What is expected: Return the data below exactly, but only from the line containing "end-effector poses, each" through the line containing "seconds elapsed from", with both of those lines included.

Data excerpt:
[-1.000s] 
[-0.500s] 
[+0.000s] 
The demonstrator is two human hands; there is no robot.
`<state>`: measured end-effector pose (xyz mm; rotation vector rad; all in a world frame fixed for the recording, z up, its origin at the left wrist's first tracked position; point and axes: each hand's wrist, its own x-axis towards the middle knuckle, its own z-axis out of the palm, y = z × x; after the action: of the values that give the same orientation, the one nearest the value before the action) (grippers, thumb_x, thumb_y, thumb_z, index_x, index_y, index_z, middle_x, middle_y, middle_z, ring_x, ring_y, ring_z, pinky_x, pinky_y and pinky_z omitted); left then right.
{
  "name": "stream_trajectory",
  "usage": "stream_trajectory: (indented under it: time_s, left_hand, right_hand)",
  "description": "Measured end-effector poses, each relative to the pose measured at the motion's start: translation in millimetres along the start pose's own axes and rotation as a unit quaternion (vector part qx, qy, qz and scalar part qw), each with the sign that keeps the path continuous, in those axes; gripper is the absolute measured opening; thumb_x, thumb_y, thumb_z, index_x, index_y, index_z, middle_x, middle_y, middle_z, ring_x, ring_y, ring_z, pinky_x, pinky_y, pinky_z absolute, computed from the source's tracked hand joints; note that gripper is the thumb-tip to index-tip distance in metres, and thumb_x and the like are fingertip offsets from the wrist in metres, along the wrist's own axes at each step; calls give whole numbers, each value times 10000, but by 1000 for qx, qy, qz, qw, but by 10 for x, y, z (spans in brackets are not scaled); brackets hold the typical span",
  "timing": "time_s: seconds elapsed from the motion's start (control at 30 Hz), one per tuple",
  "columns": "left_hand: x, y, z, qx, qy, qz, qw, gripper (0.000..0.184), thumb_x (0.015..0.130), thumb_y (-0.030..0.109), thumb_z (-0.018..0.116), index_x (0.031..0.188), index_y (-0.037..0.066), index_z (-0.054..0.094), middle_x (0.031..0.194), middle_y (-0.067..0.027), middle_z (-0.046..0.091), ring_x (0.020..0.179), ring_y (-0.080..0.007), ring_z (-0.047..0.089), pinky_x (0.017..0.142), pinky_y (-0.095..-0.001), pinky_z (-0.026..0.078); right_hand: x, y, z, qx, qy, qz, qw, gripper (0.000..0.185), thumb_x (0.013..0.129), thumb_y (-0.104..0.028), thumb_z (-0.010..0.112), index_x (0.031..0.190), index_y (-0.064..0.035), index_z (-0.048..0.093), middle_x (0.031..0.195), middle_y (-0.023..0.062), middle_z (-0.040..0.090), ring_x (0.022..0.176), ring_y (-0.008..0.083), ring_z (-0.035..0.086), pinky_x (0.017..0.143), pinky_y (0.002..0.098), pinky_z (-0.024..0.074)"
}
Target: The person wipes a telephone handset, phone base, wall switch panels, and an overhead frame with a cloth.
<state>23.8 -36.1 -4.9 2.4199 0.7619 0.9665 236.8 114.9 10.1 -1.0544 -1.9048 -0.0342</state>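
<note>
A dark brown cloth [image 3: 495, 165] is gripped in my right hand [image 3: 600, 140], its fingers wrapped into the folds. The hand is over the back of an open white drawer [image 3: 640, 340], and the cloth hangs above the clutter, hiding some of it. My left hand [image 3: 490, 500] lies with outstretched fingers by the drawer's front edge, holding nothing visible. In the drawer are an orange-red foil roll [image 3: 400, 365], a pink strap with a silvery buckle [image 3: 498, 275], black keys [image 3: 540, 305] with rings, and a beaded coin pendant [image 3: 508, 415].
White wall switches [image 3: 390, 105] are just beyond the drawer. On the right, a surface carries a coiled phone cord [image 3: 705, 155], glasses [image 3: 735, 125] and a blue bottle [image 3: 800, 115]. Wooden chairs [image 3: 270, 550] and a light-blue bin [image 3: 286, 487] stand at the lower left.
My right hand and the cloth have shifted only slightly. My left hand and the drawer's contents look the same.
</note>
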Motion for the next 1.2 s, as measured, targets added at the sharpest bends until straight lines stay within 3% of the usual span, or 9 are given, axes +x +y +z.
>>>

Answer to the problem:
  "description": "Measured end-effector poses, each relative to the pose measured at the motion's start: translation in millimetres along the start pose's own axes and rotation as a unit quaternion (vector part qx, qy, qz and scalar part qw), each with the sign that keeps the path continuous, in those axes; gripper is the absolute measured opening; thumb_x, thumb_y, thumb_z, index_x, index_y, index_z, middle_x, middle_y, middle_z, ring_x, ring_y, ring_z, pinky_x, pinky_y, pinky_z absolute, computed from the source's tracked hand joints; note that gripper is the thumb-tip to index-tip distance in metres, and thumb_x and the like are fingertip offsets from the wrist in metres, along the wrist's own axes at each step; calls give whole numbers, each value times 10000, but by 1000 for qx, qy, qz, qw, but by 10 for x, y, z (spans in brackets are not scaled); brackets hold the typical span",
  "timing": "time_s: seconds elapsed from the motion's start (control at 30 Hz), one per tuple",

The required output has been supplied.